**Task prompt**
Answer with nothing except the number of lines in the listing that include the word "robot".

⟨

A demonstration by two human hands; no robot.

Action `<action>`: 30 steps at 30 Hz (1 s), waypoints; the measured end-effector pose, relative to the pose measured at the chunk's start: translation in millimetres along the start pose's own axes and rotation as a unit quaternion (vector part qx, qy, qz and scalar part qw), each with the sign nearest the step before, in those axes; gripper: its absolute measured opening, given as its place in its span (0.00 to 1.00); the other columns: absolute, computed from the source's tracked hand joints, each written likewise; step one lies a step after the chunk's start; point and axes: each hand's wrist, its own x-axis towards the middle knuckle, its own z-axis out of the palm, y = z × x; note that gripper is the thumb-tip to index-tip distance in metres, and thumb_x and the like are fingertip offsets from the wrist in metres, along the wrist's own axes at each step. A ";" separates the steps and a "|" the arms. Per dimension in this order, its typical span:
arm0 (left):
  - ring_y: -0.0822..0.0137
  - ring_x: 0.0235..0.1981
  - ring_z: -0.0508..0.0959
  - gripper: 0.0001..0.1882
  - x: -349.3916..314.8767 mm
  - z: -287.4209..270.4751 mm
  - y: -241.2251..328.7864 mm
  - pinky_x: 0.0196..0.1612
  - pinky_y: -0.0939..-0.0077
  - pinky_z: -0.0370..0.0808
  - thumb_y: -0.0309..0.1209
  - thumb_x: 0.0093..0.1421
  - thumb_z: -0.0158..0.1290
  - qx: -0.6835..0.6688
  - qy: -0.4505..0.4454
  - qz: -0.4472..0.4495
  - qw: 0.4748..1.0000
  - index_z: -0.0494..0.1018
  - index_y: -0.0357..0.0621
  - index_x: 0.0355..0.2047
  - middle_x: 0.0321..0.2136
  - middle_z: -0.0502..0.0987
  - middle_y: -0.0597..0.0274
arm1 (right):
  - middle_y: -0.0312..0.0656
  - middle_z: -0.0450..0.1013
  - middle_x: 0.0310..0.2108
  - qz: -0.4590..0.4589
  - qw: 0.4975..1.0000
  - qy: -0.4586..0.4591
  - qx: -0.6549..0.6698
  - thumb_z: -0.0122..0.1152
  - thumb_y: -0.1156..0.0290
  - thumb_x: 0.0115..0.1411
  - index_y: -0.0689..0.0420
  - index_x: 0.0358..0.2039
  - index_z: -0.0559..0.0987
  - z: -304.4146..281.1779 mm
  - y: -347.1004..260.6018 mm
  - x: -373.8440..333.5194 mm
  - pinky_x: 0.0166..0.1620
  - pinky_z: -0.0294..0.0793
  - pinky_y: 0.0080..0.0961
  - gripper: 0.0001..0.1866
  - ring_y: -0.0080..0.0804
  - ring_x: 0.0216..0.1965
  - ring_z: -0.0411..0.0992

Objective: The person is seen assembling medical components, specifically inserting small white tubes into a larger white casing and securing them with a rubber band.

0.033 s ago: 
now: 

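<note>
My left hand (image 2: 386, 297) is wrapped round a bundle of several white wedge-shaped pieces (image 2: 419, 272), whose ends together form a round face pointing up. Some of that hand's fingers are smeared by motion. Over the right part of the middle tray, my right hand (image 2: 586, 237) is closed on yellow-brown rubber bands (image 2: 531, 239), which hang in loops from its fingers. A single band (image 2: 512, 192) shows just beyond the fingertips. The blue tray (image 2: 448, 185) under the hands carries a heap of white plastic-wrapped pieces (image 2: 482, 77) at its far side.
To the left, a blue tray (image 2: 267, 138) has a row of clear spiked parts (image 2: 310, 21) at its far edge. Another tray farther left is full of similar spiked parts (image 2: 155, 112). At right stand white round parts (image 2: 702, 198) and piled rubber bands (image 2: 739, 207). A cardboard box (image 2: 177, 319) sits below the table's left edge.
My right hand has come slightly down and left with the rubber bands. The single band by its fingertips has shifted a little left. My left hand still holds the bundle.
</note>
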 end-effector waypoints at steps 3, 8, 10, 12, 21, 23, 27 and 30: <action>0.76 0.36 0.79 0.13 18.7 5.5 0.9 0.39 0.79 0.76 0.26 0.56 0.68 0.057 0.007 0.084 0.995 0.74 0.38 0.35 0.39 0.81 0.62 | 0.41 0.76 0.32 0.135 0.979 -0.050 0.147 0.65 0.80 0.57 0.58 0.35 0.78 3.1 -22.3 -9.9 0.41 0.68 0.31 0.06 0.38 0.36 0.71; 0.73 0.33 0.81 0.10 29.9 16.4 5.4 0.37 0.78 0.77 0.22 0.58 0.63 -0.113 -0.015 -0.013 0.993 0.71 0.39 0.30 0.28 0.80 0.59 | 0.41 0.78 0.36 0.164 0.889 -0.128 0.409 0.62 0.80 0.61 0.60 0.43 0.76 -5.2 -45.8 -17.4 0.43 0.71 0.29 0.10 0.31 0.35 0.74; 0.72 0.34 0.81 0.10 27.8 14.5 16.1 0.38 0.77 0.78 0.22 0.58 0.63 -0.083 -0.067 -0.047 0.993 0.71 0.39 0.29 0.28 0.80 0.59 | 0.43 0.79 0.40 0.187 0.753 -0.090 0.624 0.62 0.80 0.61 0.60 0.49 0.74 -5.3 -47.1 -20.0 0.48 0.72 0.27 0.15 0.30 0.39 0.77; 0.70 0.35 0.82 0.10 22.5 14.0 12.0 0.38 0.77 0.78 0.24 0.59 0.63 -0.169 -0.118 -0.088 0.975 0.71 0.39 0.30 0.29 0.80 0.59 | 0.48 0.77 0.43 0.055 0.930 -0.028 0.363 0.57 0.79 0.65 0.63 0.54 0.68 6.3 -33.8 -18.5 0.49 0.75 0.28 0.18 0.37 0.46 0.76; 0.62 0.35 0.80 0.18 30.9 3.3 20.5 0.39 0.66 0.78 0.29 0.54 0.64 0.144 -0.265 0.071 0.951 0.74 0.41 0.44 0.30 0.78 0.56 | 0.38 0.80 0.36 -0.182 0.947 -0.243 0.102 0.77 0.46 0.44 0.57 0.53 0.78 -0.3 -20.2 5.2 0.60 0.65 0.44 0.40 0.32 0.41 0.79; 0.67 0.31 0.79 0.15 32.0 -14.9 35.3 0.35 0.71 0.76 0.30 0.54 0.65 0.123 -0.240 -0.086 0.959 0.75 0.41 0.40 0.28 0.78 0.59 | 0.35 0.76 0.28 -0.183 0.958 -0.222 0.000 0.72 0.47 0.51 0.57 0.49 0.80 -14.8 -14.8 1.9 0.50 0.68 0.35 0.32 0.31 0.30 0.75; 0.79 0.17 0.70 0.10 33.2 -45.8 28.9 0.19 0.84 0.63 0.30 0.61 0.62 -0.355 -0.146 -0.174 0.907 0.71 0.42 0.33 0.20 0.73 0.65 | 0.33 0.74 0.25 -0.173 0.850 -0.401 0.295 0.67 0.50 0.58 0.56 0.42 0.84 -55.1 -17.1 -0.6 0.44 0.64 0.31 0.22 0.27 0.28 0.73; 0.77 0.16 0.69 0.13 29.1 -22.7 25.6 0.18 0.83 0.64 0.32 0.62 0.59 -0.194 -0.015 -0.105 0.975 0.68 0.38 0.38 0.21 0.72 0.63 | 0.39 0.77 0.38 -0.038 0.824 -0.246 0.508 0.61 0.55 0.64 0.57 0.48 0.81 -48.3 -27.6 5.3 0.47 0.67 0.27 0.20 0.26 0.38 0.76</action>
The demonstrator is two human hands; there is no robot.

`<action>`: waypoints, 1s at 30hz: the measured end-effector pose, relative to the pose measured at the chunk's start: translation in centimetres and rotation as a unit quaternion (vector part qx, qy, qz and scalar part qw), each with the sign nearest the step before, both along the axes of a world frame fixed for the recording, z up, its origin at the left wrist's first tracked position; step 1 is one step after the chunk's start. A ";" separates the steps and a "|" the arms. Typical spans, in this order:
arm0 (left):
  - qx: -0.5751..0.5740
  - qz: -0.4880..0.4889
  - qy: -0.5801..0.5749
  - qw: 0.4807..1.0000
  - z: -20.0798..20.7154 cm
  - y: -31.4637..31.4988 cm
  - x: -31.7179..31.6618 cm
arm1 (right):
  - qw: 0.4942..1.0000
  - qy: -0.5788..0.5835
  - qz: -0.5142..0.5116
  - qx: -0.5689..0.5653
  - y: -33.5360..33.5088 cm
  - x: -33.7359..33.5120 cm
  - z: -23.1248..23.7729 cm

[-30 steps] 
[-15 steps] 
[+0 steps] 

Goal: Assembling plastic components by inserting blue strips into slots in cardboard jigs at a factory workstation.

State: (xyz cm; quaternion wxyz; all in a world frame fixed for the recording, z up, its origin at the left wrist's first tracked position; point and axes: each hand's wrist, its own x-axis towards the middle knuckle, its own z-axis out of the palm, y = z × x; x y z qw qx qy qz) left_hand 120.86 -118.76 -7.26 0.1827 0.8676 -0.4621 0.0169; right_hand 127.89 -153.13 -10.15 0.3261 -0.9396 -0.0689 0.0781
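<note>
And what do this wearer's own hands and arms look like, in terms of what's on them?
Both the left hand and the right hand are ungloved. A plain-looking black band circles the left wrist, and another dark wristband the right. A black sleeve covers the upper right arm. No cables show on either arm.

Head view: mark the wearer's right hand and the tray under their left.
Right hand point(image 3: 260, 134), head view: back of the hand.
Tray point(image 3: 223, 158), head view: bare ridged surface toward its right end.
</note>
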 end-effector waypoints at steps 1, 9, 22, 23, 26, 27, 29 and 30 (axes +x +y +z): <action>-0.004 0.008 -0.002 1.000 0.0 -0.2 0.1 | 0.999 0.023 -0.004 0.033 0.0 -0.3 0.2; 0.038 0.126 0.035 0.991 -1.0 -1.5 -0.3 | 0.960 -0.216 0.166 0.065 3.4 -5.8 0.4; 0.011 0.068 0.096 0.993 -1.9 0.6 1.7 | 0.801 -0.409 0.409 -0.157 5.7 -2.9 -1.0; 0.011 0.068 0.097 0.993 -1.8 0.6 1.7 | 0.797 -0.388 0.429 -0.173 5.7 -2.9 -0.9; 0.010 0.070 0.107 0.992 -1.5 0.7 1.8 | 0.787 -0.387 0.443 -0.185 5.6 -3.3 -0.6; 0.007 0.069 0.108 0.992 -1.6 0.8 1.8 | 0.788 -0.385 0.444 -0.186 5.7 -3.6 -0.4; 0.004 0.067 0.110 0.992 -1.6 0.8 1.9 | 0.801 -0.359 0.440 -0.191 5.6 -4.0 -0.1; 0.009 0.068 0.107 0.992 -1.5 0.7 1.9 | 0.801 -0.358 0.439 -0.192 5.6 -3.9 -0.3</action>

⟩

**Result**
2